The associations between physical behaviour profiles and each measure of physical fitness and function are also illustrated in supplementary Figures S3 (females) and S4 (males).
Discussion
This cross-sectional study applied latent profile analysis —a person-centred approach—to identify distinct profiles of accelerometer-measured physical behaviour (SB, LPA, MVPA) among Portuguese older adults and examined their associations with physical fitness and physical function. Three distinct profiles were identified: “balanced movers”, “intermediate movers”, and “highly sedentary” – highlighting significant heterogeneity in how older adults accumulate physical activity and SB throughout the day. Our findings demonstrate that these profiles are significantly associated with physical fitness and physical function, reinforcing the importance of considering the interplay between different intensities of physical activity and SB.
A key finding in our study was that both the “balanced movers” and “intermediate movers” profiles were associated with substantially better physical fitness and physical function compared to the “highly sedentary” profile, even adjusting for age. This aligns with the broad literature emphasizing the benefits of an active lifestyle [3–9]. Interestingly, the “intermediate movers”, despite engaging in less MVPA and more SB than the “balanced movers”, exhibited comparable levels of performance on most physical fitness tests. Although predominantly sedentary, this group accumulated more LPA and spent less time in SB than the “highly sedentary” group. This finding suggests that even modest increases in daily activity – including LPA - may help mitigate some negative health effects associated with prolonged SB. This aligns with evidence from isotemporal substitution studies, which indicate health benefits when SB is replaced with LPA or MVPA [11, 27, 28]. Although our study used behavioural profiles and cannot be directly compared with studies employing different methodologies, our results align with consistent trends observed in other research that support the potential attenuating role of physical activity in reducing sedentary-related health risks [29].

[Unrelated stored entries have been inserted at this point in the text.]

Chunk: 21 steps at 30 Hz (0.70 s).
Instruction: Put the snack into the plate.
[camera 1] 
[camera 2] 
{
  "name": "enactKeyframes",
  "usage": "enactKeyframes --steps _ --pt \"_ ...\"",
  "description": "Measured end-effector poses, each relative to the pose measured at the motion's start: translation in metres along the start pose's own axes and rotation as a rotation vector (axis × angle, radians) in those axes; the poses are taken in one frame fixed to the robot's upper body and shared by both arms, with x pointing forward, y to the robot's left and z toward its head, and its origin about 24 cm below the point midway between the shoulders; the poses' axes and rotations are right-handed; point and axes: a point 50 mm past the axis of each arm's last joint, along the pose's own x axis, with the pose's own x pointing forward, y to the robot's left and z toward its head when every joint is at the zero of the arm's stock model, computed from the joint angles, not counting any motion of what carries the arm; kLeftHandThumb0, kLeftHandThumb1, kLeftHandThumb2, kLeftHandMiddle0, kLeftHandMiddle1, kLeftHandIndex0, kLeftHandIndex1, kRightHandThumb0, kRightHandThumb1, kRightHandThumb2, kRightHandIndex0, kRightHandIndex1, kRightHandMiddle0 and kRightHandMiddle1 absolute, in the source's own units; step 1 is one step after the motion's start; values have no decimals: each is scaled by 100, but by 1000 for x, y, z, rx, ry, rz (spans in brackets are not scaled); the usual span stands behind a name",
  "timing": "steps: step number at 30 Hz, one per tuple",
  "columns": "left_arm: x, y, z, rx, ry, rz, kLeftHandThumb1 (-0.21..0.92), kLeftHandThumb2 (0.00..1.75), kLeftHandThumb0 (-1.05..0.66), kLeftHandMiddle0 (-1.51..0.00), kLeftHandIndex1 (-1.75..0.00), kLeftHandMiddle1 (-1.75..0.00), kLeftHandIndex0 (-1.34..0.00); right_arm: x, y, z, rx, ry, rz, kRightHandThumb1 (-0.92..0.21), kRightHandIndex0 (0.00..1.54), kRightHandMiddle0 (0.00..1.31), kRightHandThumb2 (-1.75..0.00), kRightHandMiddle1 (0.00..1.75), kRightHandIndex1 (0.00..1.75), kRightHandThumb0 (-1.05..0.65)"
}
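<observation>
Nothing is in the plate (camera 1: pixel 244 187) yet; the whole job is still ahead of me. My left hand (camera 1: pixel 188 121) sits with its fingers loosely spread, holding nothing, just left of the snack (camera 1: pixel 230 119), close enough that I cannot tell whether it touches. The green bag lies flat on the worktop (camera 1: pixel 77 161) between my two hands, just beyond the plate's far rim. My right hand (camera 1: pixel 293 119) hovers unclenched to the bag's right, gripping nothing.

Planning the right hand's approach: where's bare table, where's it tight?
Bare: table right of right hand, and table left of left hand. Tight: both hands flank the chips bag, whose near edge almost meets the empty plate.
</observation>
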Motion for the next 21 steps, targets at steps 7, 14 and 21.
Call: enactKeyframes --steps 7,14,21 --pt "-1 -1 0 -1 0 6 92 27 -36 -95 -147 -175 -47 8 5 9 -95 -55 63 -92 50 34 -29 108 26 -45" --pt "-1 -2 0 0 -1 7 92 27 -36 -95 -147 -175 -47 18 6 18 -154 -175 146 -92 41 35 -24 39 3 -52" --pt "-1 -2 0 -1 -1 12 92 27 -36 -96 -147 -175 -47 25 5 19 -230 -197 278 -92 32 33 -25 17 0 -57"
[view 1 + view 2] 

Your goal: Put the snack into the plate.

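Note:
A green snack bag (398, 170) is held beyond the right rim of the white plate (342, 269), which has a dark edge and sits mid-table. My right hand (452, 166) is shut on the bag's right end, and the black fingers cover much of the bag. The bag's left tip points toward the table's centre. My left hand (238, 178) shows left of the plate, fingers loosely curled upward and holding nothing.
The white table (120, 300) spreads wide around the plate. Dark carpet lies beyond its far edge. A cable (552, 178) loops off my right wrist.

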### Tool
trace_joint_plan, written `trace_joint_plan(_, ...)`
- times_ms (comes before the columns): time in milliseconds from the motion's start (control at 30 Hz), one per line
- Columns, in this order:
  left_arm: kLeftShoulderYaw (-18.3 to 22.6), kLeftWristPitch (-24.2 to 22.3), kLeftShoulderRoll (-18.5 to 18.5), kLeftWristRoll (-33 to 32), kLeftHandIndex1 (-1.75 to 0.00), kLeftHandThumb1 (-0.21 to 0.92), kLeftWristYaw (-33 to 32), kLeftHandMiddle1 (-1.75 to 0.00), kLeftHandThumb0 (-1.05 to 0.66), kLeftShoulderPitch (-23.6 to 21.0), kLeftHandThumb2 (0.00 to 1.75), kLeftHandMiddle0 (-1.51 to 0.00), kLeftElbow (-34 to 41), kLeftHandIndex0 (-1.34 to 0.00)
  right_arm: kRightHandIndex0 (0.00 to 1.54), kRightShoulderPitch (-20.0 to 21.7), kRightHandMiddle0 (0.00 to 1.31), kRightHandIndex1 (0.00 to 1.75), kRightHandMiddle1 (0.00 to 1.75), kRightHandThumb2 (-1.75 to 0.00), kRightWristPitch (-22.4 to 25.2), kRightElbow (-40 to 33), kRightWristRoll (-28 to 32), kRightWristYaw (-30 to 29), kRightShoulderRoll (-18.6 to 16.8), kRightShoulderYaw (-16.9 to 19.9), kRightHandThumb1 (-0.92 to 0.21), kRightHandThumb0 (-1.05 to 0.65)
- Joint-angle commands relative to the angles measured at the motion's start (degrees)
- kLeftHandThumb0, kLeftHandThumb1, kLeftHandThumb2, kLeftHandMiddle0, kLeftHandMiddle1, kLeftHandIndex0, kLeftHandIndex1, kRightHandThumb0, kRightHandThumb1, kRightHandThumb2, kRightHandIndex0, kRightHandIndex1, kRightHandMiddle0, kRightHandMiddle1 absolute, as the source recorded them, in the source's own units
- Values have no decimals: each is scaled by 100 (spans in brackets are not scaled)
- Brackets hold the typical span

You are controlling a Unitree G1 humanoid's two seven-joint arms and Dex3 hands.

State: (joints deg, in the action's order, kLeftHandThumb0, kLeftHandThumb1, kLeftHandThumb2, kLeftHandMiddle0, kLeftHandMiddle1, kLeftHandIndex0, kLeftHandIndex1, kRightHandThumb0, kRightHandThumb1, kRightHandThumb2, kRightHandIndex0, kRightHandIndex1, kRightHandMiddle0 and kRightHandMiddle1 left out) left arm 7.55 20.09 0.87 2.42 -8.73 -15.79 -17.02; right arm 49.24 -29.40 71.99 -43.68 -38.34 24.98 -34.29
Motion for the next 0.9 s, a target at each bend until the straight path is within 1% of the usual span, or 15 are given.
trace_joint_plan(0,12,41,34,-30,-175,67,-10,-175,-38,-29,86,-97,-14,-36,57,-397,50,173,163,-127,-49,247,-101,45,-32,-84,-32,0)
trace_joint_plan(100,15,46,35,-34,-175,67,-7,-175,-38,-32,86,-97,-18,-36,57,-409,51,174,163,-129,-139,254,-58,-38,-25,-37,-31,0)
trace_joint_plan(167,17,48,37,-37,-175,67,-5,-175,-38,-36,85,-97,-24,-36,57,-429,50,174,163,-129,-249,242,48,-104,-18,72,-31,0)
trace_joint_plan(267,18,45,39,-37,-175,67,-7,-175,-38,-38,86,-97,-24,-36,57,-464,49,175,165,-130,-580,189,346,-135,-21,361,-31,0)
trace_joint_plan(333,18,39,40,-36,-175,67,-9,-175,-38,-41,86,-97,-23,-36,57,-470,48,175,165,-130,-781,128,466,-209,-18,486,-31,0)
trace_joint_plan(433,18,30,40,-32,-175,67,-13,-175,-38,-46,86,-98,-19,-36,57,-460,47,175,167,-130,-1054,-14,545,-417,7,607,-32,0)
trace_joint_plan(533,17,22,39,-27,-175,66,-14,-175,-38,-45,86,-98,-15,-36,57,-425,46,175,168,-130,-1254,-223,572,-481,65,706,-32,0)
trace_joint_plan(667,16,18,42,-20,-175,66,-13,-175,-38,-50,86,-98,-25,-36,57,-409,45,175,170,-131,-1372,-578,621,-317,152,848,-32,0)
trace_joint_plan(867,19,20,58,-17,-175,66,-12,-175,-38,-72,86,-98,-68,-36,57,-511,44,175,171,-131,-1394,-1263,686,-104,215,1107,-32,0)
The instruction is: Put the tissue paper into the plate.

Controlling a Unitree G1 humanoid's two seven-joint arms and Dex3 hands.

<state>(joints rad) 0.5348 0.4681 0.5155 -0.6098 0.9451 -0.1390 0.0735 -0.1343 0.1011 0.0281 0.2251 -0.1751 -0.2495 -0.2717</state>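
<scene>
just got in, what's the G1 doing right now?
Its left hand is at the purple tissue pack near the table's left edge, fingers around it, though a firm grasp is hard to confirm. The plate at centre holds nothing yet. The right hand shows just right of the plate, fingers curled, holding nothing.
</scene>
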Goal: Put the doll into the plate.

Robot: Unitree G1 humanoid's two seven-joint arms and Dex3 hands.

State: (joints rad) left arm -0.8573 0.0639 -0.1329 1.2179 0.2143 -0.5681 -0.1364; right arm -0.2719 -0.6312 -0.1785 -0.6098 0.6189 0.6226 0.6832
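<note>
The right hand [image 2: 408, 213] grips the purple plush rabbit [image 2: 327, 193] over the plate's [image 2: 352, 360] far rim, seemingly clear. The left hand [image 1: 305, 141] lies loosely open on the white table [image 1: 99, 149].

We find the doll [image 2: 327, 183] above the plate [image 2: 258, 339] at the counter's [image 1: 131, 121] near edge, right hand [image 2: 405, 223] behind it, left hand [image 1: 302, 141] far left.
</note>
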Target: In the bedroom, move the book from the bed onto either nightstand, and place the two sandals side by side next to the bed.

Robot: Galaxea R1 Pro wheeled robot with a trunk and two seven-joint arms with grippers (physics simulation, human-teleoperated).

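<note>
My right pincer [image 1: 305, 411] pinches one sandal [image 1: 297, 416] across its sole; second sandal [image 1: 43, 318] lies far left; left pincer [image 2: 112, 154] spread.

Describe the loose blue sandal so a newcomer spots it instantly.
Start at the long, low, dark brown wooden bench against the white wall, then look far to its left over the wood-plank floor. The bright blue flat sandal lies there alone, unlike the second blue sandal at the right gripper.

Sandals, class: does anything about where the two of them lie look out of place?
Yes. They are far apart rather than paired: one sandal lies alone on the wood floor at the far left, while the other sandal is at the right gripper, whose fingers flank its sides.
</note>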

Our use of latent profile analysis provides insights potentially obscured by variable-centred analyses. While traditional studies might focus solely on whether MVPA guidelines are met, latent profile analysis reveals that the distribution of time across physical behaviour spectrum matters. Other studies using latent profile analysis on physical behaviours or broader lifestyle factors in adults also revel heterogeneous profiles. Although direct comparison is limited by different variables, age, and population, the association of more active profiles with better health outcomes (physical fitness/function in our study; cognitive function, metabolic risk, quality of life and intrinsic capacity in others) is also a recurring theme, strengthening the validity of those behaviour patterns as health determinants [17–20]. Future research could benefit from harmonizing key behaviour indicators to improve comparability across studies.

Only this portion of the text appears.